We have built new police checkpoints in the bazaar and more are planned. As a result, Taleban physical intimidation has ceased and attacks have reduced. People can go about their lives with a touch more freedom. We have opened a small health post, the first government-sponsored public health provision in Sangin. And the bazaar has got bigger. It is definitely not Bluewater but an extra 100 stalls make a real difference.

As commanding officer, I spend as much time discussing reopening the schools (banned by the Taleban in a country fiercely proud of its tradition of learning) as I do where next to go and prove to enemies that they are not invulnerable. And we have done all this while fighting shoulder to shoulder with some very tough Afghan soldiers and policemen who become more capable each month.

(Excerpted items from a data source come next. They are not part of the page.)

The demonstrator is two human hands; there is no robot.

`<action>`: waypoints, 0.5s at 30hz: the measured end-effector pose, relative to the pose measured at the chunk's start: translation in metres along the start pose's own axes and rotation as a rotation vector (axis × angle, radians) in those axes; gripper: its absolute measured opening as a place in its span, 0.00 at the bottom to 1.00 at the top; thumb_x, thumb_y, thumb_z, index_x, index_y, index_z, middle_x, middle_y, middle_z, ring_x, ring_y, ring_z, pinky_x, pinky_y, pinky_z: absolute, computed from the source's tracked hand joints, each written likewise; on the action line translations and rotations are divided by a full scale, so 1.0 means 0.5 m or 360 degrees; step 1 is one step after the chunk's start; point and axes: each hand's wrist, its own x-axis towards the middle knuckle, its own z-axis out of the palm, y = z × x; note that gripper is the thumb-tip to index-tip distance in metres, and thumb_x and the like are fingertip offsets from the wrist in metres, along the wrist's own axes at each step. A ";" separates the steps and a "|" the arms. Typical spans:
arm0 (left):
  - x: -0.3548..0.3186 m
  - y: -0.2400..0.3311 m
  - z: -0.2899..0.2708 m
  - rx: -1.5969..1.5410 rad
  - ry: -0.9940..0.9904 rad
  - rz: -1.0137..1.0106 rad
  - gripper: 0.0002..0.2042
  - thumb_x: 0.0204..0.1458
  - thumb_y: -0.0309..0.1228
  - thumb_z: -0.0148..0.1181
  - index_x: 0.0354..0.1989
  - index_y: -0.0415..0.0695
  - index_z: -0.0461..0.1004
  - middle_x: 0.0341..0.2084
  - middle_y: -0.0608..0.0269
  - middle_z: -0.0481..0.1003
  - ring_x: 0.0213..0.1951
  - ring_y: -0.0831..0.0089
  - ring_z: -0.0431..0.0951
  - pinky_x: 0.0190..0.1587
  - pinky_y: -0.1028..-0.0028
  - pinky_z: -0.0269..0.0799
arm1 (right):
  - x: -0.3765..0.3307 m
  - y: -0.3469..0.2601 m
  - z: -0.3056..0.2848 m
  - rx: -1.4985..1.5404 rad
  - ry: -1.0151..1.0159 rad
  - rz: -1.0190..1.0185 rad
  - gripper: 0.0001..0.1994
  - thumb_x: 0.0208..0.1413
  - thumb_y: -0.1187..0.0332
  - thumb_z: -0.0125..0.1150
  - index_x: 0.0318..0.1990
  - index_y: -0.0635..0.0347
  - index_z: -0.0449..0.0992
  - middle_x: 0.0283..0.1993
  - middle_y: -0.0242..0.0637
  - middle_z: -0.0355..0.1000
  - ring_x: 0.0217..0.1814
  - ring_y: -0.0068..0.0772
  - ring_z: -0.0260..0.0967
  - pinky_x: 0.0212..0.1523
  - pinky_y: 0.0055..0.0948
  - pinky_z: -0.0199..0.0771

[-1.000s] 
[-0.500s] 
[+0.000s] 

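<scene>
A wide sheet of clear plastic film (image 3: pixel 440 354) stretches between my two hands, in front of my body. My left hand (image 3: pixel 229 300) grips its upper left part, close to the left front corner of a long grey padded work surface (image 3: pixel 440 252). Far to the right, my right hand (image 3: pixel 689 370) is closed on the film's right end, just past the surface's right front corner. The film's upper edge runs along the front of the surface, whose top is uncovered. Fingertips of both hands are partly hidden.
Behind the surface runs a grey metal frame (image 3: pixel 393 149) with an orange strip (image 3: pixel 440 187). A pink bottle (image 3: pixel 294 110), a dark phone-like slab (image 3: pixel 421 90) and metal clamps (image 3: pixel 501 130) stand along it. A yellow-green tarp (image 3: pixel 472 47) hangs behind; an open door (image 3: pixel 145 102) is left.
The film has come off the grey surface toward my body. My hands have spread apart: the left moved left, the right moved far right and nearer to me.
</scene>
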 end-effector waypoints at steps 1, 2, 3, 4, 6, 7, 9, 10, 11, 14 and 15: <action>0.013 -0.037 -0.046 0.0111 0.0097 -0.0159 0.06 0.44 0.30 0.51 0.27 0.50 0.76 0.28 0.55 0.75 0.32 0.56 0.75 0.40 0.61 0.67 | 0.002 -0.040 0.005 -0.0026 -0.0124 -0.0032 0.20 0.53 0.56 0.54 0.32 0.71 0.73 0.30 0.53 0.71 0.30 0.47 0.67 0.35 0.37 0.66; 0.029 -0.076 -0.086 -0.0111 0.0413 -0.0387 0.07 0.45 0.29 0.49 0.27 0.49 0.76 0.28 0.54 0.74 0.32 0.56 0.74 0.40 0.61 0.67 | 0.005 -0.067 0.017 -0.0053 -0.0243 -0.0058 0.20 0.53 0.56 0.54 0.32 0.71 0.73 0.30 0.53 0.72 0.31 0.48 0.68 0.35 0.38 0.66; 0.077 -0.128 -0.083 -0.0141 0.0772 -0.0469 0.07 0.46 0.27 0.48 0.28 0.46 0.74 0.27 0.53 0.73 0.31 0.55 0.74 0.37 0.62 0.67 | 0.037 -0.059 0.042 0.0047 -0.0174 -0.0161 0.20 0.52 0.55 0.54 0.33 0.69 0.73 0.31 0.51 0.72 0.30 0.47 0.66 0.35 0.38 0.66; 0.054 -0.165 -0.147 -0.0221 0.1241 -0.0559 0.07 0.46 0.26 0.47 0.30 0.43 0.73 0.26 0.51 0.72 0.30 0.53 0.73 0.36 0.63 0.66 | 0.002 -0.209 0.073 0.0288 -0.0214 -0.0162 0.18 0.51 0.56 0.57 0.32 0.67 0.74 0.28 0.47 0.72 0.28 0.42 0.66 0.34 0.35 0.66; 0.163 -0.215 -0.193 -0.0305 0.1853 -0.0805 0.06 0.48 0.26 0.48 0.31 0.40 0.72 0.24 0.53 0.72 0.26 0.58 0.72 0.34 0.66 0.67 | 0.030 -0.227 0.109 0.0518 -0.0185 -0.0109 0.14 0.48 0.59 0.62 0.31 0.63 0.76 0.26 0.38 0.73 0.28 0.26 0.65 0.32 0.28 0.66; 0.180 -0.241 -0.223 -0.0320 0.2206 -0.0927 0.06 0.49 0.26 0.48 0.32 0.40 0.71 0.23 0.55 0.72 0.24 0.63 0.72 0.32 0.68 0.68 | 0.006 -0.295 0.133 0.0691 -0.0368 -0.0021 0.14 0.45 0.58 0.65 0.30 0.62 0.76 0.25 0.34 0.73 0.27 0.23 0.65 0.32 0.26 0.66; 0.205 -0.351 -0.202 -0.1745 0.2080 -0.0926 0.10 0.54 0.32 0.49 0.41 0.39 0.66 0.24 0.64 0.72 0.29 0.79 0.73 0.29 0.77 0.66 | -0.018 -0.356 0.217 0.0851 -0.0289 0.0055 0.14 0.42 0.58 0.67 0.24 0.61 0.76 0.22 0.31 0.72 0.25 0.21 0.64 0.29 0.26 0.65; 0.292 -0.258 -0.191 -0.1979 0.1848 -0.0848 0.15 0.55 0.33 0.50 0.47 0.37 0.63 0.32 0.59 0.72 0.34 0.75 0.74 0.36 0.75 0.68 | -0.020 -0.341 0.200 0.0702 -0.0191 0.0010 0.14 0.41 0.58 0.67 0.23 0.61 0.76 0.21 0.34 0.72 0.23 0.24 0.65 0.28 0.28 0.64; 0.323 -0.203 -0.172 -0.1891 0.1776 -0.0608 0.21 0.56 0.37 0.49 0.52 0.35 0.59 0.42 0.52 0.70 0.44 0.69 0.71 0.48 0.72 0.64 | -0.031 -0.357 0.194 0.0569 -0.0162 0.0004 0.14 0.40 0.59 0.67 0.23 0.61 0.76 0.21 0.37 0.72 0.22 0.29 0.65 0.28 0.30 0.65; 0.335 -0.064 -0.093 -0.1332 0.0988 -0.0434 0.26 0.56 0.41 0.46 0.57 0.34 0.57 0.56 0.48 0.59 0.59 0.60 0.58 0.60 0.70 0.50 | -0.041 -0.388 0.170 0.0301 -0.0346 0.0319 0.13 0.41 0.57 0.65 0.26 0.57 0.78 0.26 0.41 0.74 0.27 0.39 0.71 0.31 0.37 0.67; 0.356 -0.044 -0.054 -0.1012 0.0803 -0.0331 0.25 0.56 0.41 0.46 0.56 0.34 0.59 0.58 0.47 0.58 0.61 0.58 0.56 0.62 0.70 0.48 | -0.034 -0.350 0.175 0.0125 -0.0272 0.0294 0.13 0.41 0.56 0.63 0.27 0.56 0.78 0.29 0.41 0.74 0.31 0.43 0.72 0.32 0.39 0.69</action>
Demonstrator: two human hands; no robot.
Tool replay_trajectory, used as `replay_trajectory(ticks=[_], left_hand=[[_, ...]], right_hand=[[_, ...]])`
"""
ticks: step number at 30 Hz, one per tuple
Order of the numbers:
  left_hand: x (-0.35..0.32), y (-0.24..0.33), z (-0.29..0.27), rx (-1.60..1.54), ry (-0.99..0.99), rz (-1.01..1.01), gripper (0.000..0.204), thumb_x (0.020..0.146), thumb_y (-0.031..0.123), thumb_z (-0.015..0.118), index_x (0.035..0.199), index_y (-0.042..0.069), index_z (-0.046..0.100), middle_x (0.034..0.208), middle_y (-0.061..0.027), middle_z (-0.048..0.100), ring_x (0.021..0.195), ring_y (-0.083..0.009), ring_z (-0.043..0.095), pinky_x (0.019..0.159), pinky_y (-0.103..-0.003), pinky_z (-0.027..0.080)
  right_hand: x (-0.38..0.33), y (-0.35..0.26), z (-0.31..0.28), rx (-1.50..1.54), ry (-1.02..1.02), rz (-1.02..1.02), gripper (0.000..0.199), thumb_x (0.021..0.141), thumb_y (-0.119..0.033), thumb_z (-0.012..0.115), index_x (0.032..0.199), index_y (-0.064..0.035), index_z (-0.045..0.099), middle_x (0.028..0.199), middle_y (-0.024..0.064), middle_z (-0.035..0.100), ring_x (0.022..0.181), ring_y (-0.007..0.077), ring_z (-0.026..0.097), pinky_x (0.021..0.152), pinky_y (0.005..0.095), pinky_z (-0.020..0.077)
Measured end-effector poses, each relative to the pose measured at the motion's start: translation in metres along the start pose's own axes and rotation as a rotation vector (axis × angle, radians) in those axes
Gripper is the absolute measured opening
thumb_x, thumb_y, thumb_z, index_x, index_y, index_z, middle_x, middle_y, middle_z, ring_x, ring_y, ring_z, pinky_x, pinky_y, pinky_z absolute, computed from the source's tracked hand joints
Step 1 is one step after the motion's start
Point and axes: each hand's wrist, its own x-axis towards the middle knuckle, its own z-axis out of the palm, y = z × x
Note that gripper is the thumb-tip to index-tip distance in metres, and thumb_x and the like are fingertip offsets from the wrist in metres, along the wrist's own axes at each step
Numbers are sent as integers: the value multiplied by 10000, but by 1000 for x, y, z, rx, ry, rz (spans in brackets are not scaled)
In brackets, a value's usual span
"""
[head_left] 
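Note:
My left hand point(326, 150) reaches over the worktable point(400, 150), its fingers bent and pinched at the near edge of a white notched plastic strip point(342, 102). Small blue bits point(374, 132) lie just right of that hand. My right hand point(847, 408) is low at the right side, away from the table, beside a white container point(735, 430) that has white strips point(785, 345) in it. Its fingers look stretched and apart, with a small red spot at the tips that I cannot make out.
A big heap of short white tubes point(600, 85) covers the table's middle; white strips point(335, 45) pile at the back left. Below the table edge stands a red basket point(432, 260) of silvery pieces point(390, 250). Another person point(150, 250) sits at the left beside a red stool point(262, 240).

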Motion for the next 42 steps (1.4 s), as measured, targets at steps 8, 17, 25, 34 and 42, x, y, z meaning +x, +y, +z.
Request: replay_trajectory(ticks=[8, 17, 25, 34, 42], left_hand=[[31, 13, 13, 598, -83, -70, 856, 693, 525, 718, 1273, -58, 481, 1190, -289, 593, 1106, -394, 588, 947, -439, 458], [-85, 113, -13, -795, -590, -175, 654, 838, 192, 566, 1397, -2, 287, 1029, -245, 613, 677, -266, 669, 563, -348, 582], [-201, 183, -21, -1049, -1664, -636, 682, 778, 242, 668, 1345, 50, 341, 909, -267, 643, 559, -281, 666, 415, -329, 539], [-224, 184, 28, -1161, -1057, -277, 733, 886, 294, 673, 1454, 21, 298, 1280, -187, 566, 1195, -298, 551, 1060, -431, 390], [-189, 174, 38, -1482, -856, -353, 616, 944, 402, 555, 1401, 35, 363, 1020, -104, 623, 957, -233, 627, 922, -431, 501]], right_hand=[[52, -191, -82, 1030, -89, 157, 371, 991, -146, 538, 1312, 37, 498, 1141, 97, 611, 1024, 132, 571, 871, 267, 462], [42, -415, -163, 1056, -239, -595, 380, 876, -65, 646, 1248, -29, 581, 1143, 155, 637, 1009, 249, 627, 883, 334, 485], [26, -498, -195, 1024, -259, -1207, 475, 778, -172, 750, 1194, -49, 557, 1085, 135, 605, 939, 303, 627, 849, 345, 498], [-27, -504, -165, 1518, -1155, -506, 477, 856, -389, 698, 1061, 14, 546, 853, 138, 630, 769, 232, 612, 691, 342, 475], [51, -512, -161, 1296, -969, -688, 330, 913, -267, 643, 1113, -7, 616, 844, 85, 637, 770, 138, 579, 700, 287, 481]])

All of this would be worthless if Sangin was unimportant. But Sangin is important and has a significance at the provincial, regional and national level. The town is a political centre with reach to Kabul; the tapestry of tribes here in the upper Sangin Valley has an echo in Kabul. Its market, which supplies the whole of the upper Sangin Valley, is a vital commercial centre. For the drug barons, Sangin is a gateway that helps to fund the Taleban and their terrorism. And the Taleban use Sangin as a route along which to infiltrate fighters, IEDs and technology further south into Helmand. The Taleban will continue to fight us here in the coming months. As a result, our work has been not just important and urgent but full of purpose.

Success has not been glamorous — as soldiers in Sangin, we talk of edging forward, taking small but essential steps in the right direction. This battle is not one we have lost nor are we losing. There is much to do but as I take my gang of extraordinary men and women home, I know that the baton in Sangin has not been dropped (nor is it likely to be) and we have played our part in the security challenge of our generation that, for the UK and this region, we must tackle. And, in a small way, we have helped to improve the lives of impoverished Afghans of Sangin. It has been the campaign of our lives.